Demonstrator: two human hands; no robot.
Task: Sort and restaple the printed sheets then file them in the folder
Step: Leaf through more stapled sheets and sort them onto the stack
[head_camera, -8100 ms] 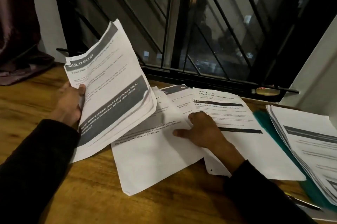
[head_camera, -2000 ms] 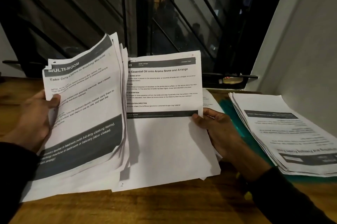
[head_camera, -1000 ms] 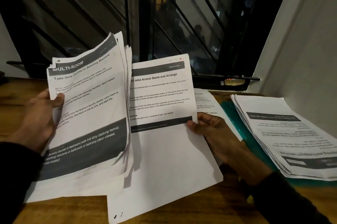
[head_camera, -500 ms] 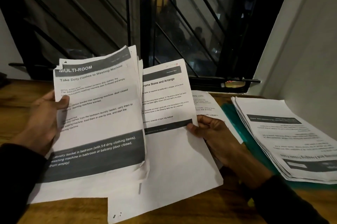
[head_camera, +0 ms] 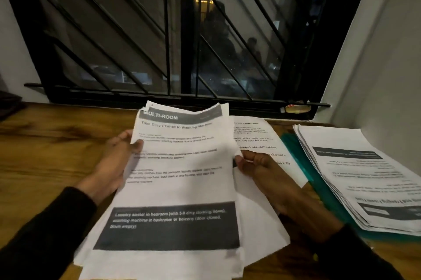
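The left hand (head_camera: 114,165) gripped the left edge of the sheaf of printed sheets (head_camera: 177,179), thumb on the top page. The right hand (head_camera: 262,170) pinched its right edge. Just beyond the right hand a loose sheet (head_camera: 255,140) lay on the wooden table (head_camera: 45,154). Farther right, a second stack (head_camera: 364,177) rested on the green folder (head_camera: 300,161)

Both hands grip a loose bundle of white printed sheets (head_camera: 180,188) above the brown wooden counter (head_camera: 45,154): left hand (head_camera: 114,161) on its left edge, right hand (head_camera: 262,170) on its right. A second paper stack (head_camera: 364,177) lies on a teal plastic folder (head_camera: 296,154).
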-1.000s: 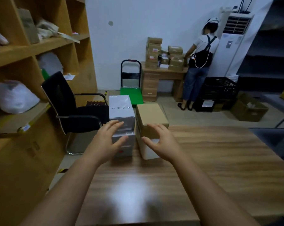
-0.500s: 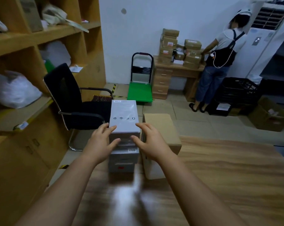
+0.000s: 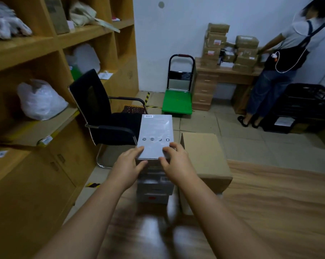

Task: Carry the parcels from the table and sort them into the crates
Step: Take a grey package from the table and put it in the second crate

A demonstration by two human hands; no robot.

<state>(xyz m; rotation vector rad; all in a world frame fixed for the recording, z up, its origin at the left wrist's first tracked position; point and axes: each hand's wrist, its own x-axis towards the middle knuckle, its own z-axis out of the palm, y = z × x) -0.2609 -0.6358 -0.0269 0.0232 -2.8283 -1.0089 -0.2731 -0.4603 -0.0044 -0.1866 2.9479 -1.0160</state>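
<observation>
Wooden shelving (image 3: 46, 53) lines the left of a stockroom, and a wood-grain table (image 3: 270, 212) fills the near foreground, where the parcels wait at its far left corner. A stack of grey boxes stands there, and the top grey parcel (image 3: 156, 135) is the one in hand. The left hand (image 3: 129, 166) takes its near left corner, fingers curled onto the lid and thumb against the near face, while the right hand (image 3: 173, 162) does the same at the near right corner. Both grips are clamped on this parcel, one at each corner, probably so that the long box stays level as it comes off the stack. Whether it has left the box below cannot be told.

Just beside the stack, to the right, sits a brown cardboard parcel (image 3: 202, 156), untouched and likely next. Black crates (image 3: 307, 107) stand on the floor well apart, across the room at the right, so a walk lies ahead. Another person (image 3: 281, 68) stands at a far desk (image 3: 227, 71) piled with cartons, near the crates, and may be in the way. A black chair (image 3: 102, 113) and a green trolley (image 3: 177, 101) occupy the floor between.
</observation>
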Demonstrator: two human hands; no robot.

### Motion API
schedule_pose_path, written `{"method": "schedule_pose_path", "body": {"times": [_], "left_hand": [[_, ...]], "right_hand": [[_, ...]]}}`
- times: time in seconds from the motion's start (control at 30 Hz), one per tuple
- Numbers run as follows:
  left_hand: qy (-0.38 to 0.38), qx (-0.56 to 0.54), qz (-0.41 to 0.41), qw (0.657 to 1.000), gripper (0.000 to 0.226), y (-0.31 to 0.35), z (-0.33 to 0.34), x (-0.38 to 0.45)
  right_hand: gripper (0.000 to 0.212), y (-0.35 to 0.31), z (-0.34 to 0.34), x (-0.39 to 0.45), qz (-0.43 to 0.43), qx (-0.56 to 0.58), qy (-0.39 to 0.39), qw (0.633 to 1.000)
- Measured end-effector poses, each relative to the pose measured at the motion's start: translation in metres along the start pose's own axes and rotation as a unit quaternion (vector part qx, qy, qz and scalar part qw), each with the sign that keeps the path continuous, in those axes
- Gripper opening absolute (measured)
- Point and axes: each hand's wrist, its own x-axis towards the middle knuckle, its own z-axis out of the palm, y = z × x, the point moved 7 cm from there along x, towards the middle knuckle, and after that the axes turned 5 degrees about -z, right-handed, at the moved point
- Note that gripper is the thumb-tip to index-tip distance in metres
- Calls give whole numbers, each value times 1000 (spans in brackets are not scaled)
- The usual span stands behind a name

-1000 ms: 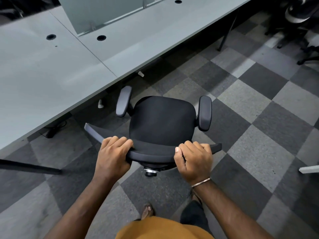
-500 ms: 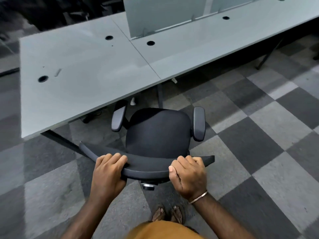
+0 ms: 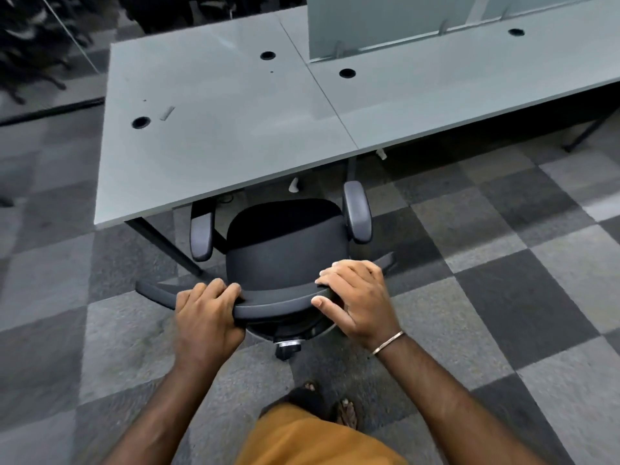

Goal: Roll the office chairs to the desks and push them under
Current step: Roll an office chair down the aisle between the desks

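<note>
A black office chair (image 3: 285, 236) with grey armrests stands in front of me, facing a pale grey desk (image 3: 214, 129). The front of its seat and its left armrest reach just under the desk's near edge. My left hand (image 3: 204, 310) grips the top of the backrest on the left, fingers curled over it. On the right end of the backrest lies my right hand (image 3: 357, 297), its fingers over the top and the thumb along the back edge.
A second desk (image 3: 469, 82) with a frosted divider panel (image 3: 385, 21) joins the first on the right. A dark desk leg (image 3: 167, 245) slants down left of the chair. Other dark chairs (image 3: 37, 38) stand at the far left. Checkered carpet tiles cover the floor.
The chair has rolled forward to the desk, so its seat front and left armrest now reach under the edge. Both hands stayed on the backrest; the right hand's grip has loosened.
</note>
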Motion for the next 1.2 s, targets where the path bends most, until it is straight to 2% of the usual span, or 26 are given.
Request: {"method": "schedule_pose_path", "body": {"times": [0.2,0.5,0.7,1.0,1.1,1.2], "left_hand": [[20,18,-17,1000,27,-11,3,32],[27,14,-55,998,26,-63,22,120],[18,17,-73,997,29,-102,34,196],[-7,40,-93,995,31,-136,52,298],[-9,42,-90,995,33,-129,56,311],[2,42,-84,996,33,-133,57,313]], "right_hand": [[56,16,21,32,-12,-27,-29,999],[55,35,69,129,1,-19,-34,999],[58,43,100,206,47,-23,-43,998],[86,55,149,292,115,-41,-93,988],[91,71,156,308,138,-64,-106,983],[97,76,165,313,126,-79,-109,983]]}}
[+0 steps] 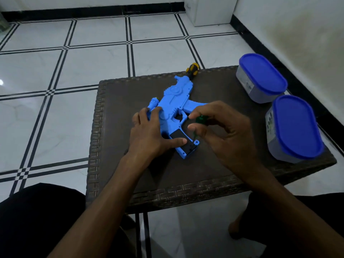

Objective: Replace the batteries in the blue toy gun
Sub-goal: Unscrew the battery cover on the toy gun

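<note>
Left hand (149,133) lies flat with straight fingers pinning the blue toy gun (176,101) mid-table, right hand (221,131) pinches a green screwdriver (200,121) over the grip's black cover (181,139).

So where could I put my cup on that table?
Bare room lies along the near edge of the table, in front of both hands, and at the left side beside the toy gun. The middle is crowded: the left hand presses the gun and the right hand holds a green screwdriver. Two tubs fill the right edge.
</note>
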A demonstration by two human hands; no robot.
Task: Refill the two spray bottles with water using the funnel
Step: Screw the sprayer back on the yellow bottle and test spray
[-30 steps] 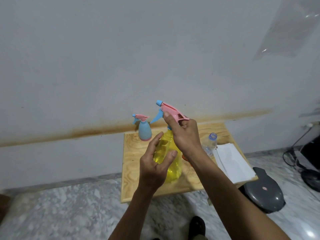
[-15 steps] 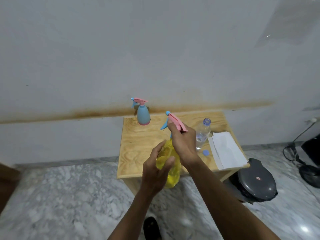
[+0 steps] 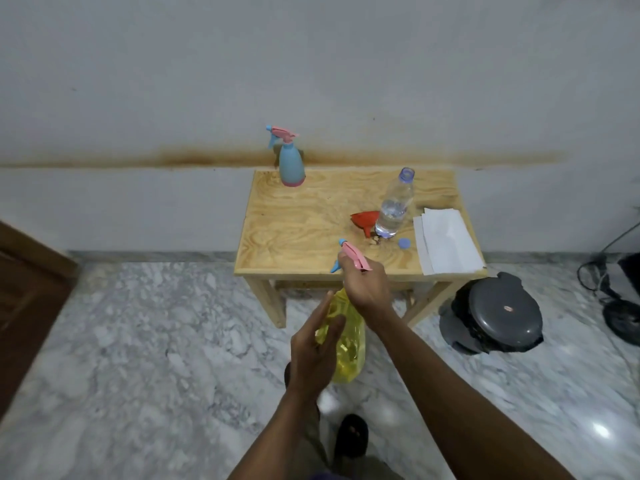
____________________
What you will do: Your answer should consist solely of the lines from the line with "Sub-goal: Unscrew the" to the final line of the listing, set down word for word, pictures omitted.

Result:
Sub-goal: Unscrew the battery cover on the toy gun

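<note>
Left hand (149,133) lies flat with straight fingers pinning the blue toy gun (176,101) mid-table, right hand (221,131) pinches a green screwdriver (200,121) over the grip's black cover (181,139).

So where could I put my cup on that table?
Bare room lies along the near edge of the table, in front of both hands, and at the left side beside the toy gun. The middle is crowded: the left hand presses the gun and the right hand holds a green screwdriver. Two tubs fill the right edge.
</note>
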A demonstration by two human hands; no robot.
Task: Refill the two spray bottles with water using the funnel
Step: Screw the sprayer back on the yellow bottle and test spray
[-30 steps] 
[-15 steps] 
[+0 steps] 

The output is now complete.